Bug #11494

Updated by Joshua M. Clulow about 3 years ago

Some fault conditions experienced by user programs are reported via signals, directed to the LWP which induced the fault.    The list of such signals includes at least @SIGSEGV@, @SIGBUS@, @SIGILL@, @SIGTRAP@, and @SIGFPE@.    When delivering a fault signal like this, we populate the @siginfo_t@ with information about the fault address, and potentially the program counter, at the moment of the fault.    In addition, some software (not unreasonably) will inspect the @ucontext_t@ that we provide to the signal handler to collect more detailed information about the state of the program when it was interrupted by the signal.    This is used by language runtimes like the JVM to convert a @SIGSEGV@ into an appropriate @NullPointerException@, amongst other things. 

 When deciding which signal to deliver In @issig_forreal()@, we use @fsig()@ twice: first, to check the thread-directed pending signal set; then, if there are no thread-directed signals, we check the process-directed signal set.    In general, with a couple of exceptions, @fsig()@ starts with the lowest numbered signal (i.e., it will try @SIGBUS@, 10, before @SIGSEGV@, 11). 

 The synchronous fault signals are all thread-directed, so they are given priority over any signals from outside.    We do not, to my knowledge, allow processes to signal an arbitrary thread in another process -- they use @kill(2)@, which only generates _process_-directed signals.    Faulting signals, therefore, are effectively delivered first.    The context we preserve from the interrupted program will reflect the machine state when the fault occurred. 

 Unfortunately, there are conditions under which an exception made in @fsig()@ causes the incorrect behaviour.    If @SIGKILL@ is present in the inspected signal set, it will be prioritised above any other signal.    That makes sense, because if @KILL@ is asserted, the program is over before it gets to any other signal handling anyway.    In addition to @KILL@, though, we give second place to @SIGPROF@ (number 29!) before attending the rest of the signals in ascending order.    When @SIGPROF@ is process-directed, this doesn't matter because it falls in line behind any of the thread-directed fault signals.    When using @setitimer(2)@ with the @ITIMER_PROF@ timer, however, the kernel _sends a thread-directed @SIGPROF@ @SIGPROF@_ in @clock_tick()@ if the LWP is on-CPU when the tick occurs! 

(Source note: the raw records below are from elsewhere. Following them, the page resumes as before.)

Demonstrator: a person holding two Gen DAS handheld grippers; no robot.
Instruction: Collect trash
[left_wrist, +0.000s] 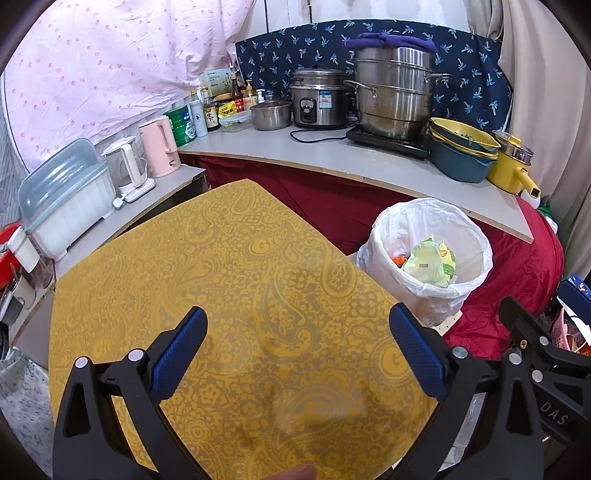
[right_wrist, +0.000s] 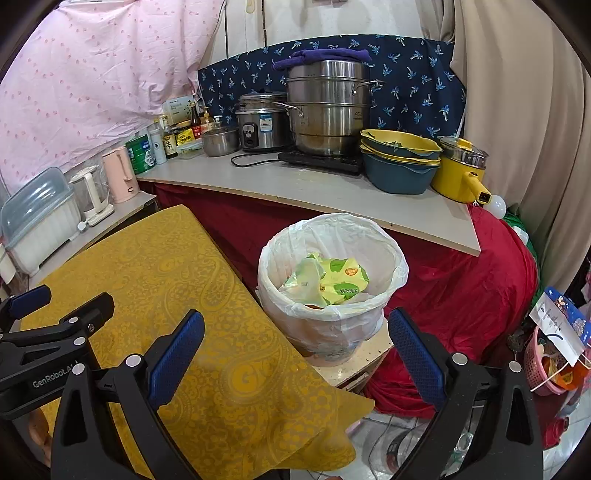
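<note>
The left tool (left_wrist: 298, 325), black-framed with blue textured pads, hangs released and empty over a table covered in a mustard-yellow paisley cloth (left_wrist: 229, 280); its two fingers (left_wrist: 177, 354) stand wide apart with only the bare cloth between them. The right tool (right_wrist: 295, 328), of the same black and blue build, is likewise spread wide and holds nothing, and it sits just off the right edge of that yellow cloth, pointing toward a round bin lined with a thin white plastic bag (right_wrist: 332, 306). In the right wrist view the bin stands on a low pale ledge just beside the table's right edge, in front of a dark red drape (right_wrist: 461, 295). The trash lies inside the bin: crumpled yellow-green snack wrappers (right_wrist: 332, 280) resting near the top of the liner, with a bit of orange showing beneath them in the left wrist view. The same bin (left_wrist: 428, 295) appears in the left wrist view to the right of the table, beyond the left tool's right finger. Behind, a grey counter carries a stacked stainless steel steamer pot (right_wrist: 325, 110) topped with a purple cloth, a steel rice cooker (right_wrist: 258, 125), stacked yellow and blue basins (right_wrist: 399, 162), a yellow pot with a handle (right_wrist: 461, 173), and a pink kettle (left_wrist: 159, 147).
</note>
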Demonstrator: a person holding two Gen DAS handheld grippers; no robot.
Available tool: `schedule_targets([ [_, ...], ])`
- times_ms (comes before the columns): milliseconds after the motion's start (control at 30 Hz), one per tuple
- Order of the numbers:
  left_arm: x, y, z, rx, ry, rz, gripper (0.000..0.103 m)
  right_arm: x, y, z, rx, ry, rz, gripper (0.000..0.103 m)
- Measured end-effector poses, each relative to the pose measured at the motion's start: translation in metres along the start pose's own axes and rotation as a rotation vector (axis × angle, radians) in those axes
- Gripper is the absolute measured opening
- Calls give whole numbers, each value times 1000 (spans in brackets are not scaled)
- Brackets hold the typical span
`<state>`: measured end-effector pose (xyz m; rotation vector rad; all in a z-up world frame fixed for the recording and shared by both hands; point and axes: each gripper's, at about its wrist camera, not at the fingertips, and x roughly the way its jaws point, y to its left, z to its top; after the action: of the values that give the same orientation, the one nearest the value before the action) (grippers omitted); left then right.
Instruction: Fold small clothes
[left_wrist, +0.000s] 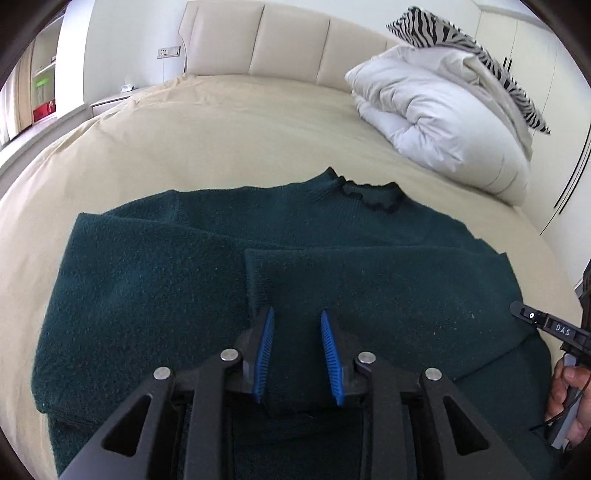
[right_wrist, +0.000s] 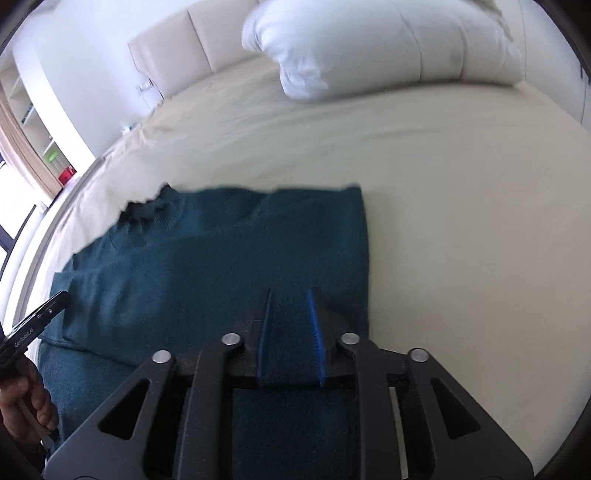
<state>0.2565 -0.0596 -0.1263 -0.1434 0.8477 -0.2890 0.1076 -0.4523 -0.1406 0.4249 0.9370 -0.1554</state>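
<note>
The green sweater (left_wrist: 207, 280) lies flat on the bed (left_wrist: 221, 122), sleeves folded in across the body to narrow it. Both the left gripper (left_wrist: 297, 314) and the right gripper (right_wrist: 290, 295) hover over its near hem, jaws slightly apart and gripping nothing, probably placed to lift the hem toward the collar (left_wrist: 365, 192).

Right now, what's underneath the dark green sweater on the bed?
The green sweater lies flat on the beige bedsheet, which shows all around it. A sleeve is folded across its front. Anything between sweater and sheet is covered, so I can't tell.
</note>
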Motion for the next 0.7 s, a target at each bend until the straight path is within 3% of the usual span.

 This thread-directed @SIGPROF@ will jump the queue to begin delivery prior to any fault signal that might have been tripped at around the time that the clock tick occurred.    If the signal mask (@sa_mask@) provided to @sigaction(2)@ for @SIGPROF@ did not mask other signals, as soon as we unmask before calling the user handler, we'll be dragged back into the kernel to deliver the fault signal.    We're now in nested signal handling territory, so the context we provide with that faulting signal reflects an interrupted @libc@ signal handling function, not the user program. 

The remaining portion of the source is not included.